For ships built before 2002, the presence of asbestos is permitted, but these vessels must have a hazardous materials register and a management plan in place to cover any maintenance or repair work involving asbestos.

Due to the dangers associated with direct contact with ACMs, asbestos dismantling and removal should be carried out by a specialist, fully licensed contractor experienced in handling these materials.

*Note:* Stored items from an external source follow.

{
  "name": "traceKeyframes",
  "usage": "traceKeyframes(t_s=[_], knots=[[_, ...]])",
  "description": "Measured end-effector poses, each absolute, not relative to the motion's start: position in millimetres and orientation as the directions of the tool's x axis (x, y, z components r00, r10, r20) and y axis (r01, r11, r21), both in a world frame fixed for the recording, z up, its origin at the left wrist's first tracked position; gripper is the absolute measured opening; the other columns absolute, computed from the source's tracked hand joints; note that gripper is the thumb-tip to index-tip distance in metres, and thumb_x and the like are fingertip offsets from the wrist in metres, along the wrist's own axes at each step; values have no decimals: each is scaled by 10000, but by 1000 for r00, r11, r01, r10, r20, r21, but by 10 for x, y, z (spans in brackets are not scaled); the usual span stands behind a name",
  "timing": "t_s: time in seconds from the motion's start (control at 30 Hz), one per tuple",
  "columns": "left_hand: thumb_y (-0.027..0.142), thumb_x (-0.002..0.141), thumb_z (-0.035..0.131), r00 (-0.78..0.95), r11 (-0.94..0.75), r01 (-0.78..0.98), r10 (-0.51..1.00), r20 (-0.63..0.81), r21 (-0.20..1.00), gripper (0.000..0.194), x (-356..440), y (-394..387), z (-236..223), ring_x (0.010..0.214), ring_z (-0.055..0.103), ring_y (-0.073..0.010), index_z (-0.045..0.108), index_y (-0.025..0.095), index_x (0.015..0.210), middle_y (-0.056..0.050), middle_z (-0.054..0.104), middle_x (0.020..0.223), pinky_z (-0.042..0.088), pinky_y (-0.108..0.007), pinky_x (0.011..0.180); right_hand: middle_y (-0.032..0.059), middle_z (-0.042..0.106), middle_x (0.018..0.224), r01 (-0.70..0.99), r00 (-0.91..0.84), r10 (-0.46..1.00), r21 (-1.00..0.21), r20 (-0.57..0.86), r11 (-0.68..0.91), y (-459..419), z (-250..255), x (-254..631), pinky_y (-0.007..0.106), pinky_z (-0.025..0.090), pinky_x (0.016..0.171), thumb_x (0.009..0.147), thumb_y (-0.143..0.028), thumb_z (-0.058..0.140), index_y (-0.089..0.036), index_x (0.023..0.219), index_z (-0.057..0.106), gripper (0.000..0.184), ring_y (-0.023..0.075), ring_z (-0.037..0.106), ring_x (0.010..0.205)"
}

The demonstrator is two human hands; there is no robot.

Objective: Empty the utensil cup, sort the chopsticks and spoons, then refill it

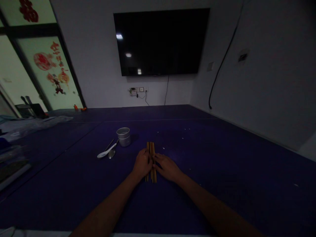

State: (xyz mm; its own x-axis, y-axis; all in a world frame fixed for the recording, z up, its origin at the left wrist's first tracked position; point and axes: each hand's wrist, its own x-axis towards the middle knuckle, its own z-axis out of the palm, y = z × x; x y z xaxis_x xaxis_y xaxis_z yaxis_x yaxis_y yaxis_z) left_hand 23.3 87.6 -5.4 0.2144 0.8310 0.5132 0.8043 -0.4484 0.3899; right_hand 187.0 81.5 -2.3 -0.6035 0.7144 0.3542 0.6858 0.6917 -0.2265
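Several brown wooden chopsticks (154,177) lie side by side on the dark blue tabletop, pointing away from me. My left hand (142,164) is closed on the left side of the bunch, thumb and fingers against the sticks. From the right, my right hand (168,167) presses its fingers and thumb to the bunch. The middle of the sticks is partly hidden by my hands. Left of them stands a metal cup (124,137), upright. Beside it lie a white spoon (105,153), a metal spoon (112,153) and a thin dark stick (109,144).
The blue tabletop (222,171) reaches to the wall, with small white scraps (163,148) scattered on it. Clear plastic wrapping (37,126) and a light-rimmed tray (14,174) are at the left. A large television (163,42) hangs on the wall ahead.
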Motion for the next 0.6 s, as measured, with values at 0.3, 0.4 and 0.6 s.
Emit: traceKeyframes(t_s=[0.3,0.4,0.6], knots=[[152,737,520,199,-384,849,868,454,363,64,257,929,-38,1025,516,-228,583,147,745,-118,559,1032,420,-372,925,150,495,1343,682,-595,716,-241,366,690,833,-66,1870,452,370,1026,889,-300,425,-145,1263,521,416,261,435,1257],[150,745,509,210,-363,871,884,417,330,94,286,931,-4,969,523,-217,600,133,763,-114,558,974,416,-361,912,148,494,1344,669,-601,707,-249,373,700,838,-76,1872,458,365,1028,883,-287,430,-154,1273,511,420,259,439,1255],[174,763,490,204,-311,913,907,367,263,172,335,916,26,935,514,-223,621,97,842,-119,556,917,413,-351,892,140,466,1372,672,-619,710,-241,337,700,826,-54,1871,446,345,1045,875,-224,398,-143,1301,486,443,249,418,1271]])
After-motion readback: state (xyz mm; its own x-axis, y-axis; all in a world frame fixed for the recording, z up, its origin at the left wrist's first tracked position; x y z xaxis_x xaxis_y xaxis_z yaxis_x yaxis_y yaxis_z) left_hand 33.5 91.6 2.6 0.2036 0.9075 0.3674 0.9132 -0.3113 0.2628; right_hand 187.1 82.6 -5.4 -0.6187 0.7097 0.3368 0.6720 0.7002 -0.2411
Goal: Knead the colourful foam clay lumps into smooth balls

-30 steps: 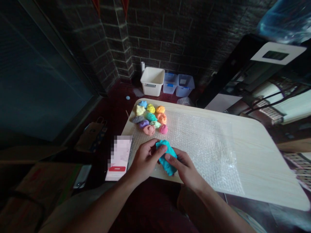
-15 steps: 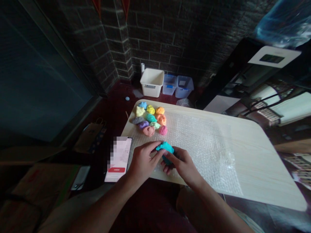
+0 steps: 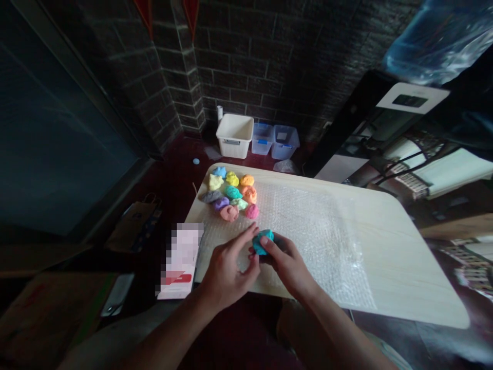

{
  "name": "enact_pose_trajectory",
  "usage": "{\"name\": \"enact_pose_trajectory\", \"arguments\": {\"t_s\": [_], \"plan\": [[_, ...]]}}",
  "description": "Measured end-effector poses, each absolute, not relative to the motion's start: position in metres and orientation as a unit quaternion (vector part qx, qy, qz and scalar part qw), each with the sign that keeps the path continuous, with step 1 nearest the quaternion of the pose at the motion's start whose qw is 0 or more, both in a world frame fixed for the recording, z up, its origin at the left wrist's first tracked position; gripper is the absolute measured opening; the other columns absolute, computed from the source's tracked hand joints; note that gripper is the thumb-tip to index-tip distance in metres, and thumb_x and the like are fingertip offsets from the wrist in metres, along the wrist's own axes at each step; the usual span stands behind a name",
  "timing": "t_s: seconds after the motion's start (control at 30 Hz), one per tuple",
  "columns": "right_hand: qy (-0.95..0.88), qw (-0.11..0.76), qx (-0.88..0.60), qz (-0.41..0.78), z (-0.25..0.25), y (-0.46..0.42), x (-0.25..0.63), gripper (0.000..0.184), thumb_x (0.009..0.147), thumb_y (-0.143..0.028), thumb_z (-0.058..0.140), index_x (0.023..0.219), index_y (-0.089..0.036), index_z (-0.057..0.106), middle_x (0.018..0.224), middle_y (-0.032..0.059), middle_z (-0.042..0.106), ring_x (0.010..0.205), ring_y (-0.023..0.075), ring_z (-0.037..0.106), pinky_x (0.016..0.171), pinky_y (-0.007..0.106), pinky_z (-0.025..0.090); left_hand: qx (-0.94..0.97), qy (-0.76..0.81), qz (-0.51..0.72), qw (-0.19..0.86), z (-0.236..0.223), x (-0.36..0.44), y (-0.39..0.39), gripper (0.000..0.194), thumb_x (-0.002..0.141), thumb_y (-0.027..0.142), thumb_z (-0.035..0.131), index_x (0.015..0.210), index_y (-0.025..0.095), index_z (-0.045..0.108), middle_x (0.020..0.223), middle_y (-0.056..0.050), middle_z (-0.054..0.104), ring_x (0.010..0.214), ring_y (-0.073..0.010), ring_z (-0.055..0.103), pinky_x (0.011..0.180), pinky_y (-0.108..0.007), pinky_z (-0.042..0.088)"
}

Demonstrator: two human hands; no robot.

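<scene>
A lump of teal modelling clay point(image 3: 262, 243) is gripped in my right hand point(image 3: 287, 259), its thumb pressed on top. My left hand point(image 3: 230, 268) is at the left of the lump, thumb and fingers apart; whether its fingertips touch the clay I cannot tell. Both hands are above the near edge of the table. Beyond them, several lumps of clay sit close together at the far left corner, among them a pink lump point(image 3: 251, 211), a reddish-brown lump point(image 3: 229, 213), a purple lump point(image 3: 221, 204) and a green lump point(image 3: 233, 192).
A sheet of bubble wrap point(image 3: 308, 231) covers the middle of the wooden table point(image 3: 404, 257). Left of my hands lies a phone-like pink screen point(image 3: 180, 267), partly blurred. A white bin point(image 3: 235, 136) and two clear boxes stand on the floor by the brick wall. A water dispenser point(image 3: 412, 100) is at right.
My left hand has opened and drawn away from the teal clay, which stays in my right hand. The lump looks more compact. The view has shifted slightly.
</scene>
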State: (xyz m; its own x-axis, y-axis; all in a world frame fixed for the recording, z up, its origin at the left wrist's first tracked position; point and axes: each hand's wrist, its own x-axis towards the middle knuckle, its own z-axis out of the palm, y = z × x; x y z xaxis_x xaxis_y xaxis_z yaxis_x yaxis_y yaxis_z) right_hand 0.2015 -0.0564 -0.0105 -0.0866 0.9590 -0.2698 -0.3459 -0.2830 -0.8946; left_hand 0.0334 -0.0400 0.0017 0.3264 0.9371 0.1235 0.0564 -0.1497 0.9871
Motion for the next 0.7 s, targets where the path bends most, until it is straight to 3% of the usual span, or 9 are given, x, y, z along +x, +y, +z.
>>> {"name": "enact_pose_trajectory", "arguments": {"t_s": [0.13,0.3,0.53,0.7], "plan": [[-0.426,0.509,-0.462,0.588,-0.004,-0.054,0.206,0.031,0.096,-0.05,0.073,0.102,-0.02,0.069,0.093,0.0028,0.07,0.085,0.0179,0.068,0.082,0.032,0.057,0.468,0.431,0.441,0.633,0.003,0.036,-0.032,0.049,0.094,0.04,0.074,0.137,0.019,0.065,0.147,-0.016,0.066,0.134,-0.0335,0.064,0.109,-0.045,0.055],[-0.542,0.48,-0.461,0.513,-0.008,-0.055,0.209,0.026,0.103,-0.048,0.064,0.107,-0.022,0.067,0.098,0.0045,0.068,0.093,0.0202,0.063,0.085,0.033,0.054,0.461,0.387,0.427,0.675,-0.001,0.04,-0.026,0.043,0.089,0.042,0.08,0.121,0.015,0.071,0.119,-0.013,0.078,0.109,-0.0296,0.076,0.095,-0.04,0.061],[-0.576,0.467,-0.465,0.483,-0.01,-0.06,0.211,0.029,0.105,-0.05,0.06,0.099,-0.021,0.063,0.085,0.001,0.059,0.076,0.0168,0.056,0.069,0.029,0.049,0.601,0.388,0.402,0.572,0.001,0.035,-0.034,0.026,0.101,0.037,0.064,0.119,0.018,0.067,0.113,-0.011,0.074,0.1,-0.0255,0.075,0.085,-0.035,0.06],[-0.609,0.425,-0.489,0.457,-0.005,-0.066,0.212,0.041,0.102,-0.059,0.059,0.087,-0.022,0.054,0.073,-0.0022,0.053,0.067,0.0152,0.049,0.06,0.027,0.041,0.713,0.373,0.377,0.458,0.008,0.032,-0.041,0.018,0.104,0.034,0.055,0.102,0.018,0.062,0.096,-0.007,0.068,0.09,-0.0214,0.068,0.08,-0.032,0.053]]}}
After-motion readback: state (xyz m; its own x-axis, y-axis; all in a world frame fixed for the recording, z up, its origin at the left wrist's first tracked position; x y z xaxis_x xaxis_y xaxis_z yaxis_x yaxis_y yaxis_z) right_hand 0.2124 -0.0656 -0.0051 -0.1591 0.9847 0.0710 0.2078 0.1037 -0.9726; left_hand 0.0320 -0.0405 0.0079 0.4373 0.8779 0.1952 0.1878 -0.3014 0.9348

At Fibre Safe our extensive experience in marine asbestos gives us the understanding to take the necessary precautions, and manage the safe handling of asbestos in these confined spaces, whether in port, at sea, or within shore-based buildings and support facilities, while ensuring full regulatory compliance. 

We always ensure our thorough marine asbestos surveys are tailored to the marine industry, and that a detailed marine asbestos management plan is developed and readily accessible, meeting all government health and safety compliance requirements.

MariTime Asbestos as a Growing Problem in Liverpool & Merseyside

Asbestos is already the biggest industrial killer of all time. An article written by the British Asbestos Newsletter highlights that in 1997 over 55% of all asbestos imports to the UK entered the country through Liverpool’s docks.

Yet we are still seeing illnesses caused by asbestos in Liverpool and Merseyside on the rise, largely due to the region’s extensive history in shipbuilding, dock work, and factory operations. Workers in these sectors, particularly in Liverpool and Birkenhead on the Wirral, are at a higher risk of developing asbestos-related illnesses.

The Merseyside Asbestos Victim Support Group (MAVSG) estimates that up to one in eight workers in the region may have been exposed to asbestos at their workplaces. Since the early 1980s, nearly 1,200 individuals in the Liverpool, Merseyside, and North West area have died due to mesothelioma.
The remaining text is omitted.